** ACTIVITY **
Apart from pictures, transcribe exactly each line from the one containing "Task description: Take" through the final line of the listing below.

** RECORDS SUPPLIED **
┏━━

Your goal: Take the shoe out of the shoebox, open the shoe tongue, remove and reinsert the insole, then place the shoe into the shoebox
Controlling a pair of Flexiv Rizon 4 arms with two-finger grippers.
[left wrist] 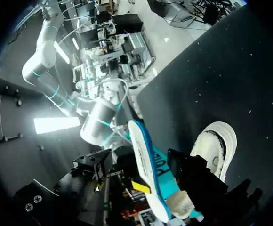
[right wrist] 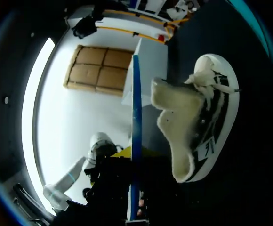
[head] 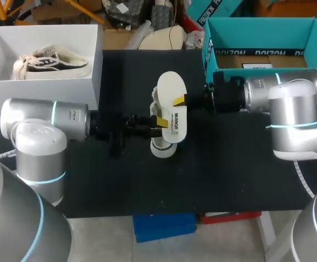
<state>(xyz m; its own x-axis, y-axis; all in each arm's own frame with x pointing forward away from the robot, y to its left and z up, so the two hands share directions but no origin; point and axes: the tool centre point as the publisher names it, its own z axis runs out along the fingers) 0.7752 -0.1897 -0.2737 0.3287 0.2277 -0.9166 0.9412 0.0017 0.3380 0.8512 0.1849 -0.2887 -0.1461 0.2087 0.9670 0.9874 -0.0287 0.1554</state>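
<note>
White shoebox (head: 95, 54), far left: one sneaker (head: 52, 63) inside. Teal box (head: 257, 24), far right: cardboard floor showing. Shoe (head: 161, 146) lies mid-table (head: 229, 164), well apart from both boxes and the near edge. Right gripper (head: 179, 100) clamped on the insole (head: 172, 106) just above the shoe. Left gripper (head: 158, 121) alongside; its grip cannot be told.

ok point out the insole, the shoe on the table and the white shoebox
insole (head: 171, 87): head view, on its white top face near the far end.
shoe (right wrist: 179, 127): right wrist view, on its fleecy lining.
white shoebox (head: 38, 88): head view, on its near outer wall.
</note>
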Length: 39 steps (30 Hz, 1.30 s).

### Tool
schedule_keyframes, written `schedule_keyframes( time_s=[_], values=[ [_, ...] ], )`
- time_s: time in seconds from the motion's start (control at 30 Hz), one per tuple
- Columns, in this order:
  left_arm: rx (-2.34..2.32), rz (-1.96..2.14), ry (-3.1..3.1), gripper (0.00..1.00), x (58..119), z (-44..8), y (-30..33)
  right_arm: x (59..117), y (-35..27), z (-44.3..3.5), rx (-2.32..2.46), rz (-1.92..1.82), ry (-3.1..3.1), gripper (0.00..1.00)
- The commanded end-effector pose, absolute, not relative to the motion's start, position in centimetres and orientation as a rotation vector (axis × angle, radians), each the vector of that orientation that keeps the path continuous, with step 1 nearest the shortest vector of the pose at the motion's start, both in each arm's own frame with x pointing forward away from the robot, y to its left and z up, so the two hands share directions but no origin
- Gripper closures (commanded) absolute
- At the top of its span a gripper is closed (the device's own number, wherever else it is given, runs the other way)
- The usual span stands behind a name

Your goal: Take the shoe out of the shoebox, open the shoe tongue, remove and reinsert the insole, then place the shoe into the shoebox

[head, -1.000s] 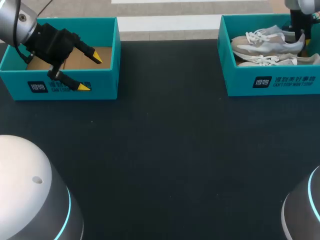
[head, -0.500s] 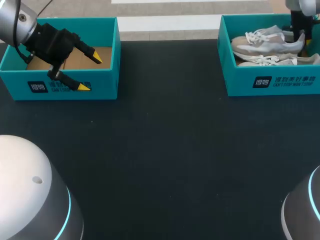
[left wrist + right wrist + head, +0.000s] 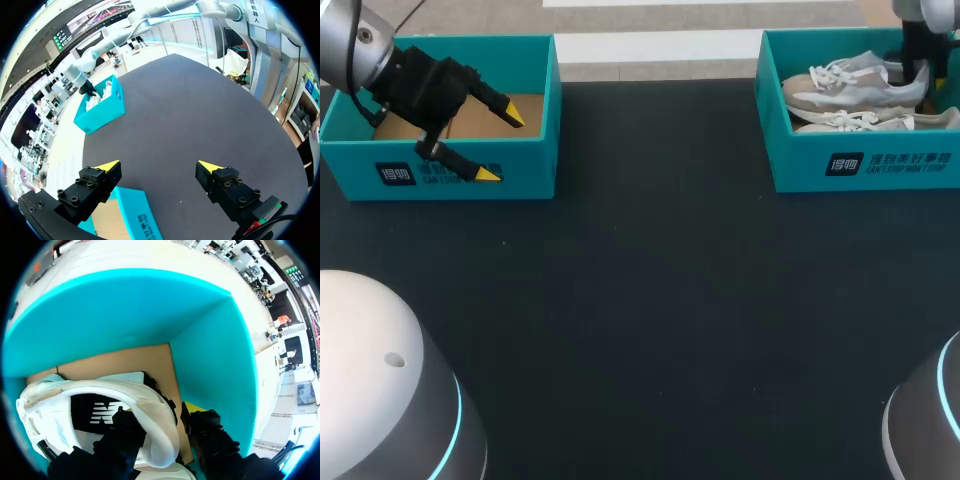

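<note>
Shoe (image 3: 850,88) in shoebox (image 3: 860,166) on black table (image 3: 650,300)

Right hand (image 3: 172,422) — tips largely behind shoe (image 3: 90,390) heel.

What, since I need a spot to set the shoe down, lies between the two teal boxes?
Nothing: the head view shows only bare black table between the left box and the shoebox holding the shoes.
</note>
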<state>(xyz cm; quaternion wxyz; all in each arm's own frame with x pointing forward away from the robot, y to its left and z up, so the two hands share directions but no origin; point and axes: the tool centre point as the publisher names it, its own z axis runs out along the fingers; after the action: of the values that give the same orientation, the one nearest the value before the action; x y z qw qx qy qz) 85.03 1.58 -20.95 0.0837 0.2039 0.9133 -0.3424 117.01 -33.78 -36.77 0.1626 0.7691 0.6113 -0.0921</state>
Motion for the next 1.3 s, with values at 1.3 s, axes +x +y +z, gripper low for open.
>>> schedule_keyframes(
  time_s=[1.3],
  values=[
    [0.608,-1.017,2.727,0.0,84.9,-20.9,1.6,115.1,-31.5,-26.9,2.205,-0.093,1.765,0.18]
  ],
)
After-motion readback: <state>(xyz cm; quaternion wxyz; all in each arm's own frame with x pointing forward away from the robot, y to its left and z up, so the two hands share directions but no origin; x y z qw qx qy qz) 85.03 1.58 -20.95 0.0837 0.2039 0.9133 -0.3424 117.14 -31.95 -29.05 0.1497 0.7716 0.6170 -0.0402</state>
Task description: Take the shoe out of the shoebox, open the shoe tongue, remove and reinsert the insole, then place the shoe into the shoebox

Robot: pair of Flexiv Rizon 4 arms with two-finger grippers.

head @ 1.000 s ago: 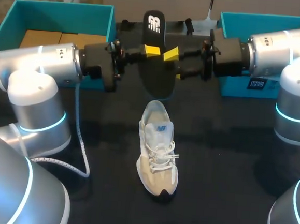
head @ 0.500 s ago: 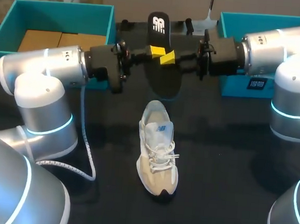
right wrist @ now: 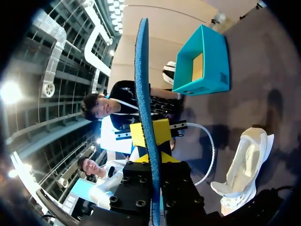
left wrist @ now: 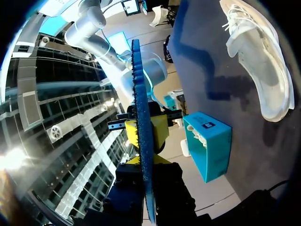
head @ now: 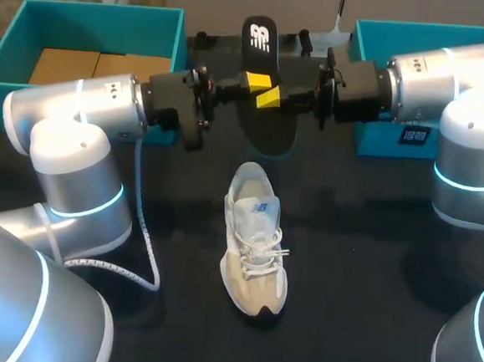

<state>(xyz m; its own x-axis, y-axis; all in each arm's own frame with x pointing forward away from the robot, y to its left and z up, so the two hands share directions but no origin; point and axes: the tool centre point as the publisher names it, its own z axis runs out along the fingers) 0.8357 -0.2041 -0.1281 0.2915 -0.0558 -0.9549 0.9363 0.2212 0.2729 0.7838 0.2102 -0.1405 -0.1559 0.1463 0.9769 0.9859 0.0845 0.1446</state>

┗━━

** YOUR RESPONSE **
Task description: Take the shoe out of the shoebox, open the shoe tongue, remove and reinsert the insole, then place the shoe into the shoebox

Robot: pair of Flexiv Rizon 4 arms with two-finger grippers.

head @ 1.000 s ago: 
head @ 0.500 s ago: 
right wrist @ now: 
left wrist @ now: 
head @ now: 

<state>(xyz m; its own x-axis, y-axis; all in each arm's own frame with x pointing forward away from the robot, y to its left and z up, so the two hands share directions but no origin; point and axes: the tool centre point as the publisher names it, its own z axis runs out along the fingers) 0.8357 -0.2041 -0.1281 0.2915 -0.0558 -0.9549 0.9363 0.2212 0.2729 0.7838 0.2102 -0.1405 -0.1559 0.1463 0.9769 0.9859 0.0845 0.1446</state>

The answer to this exercise has been written out completely.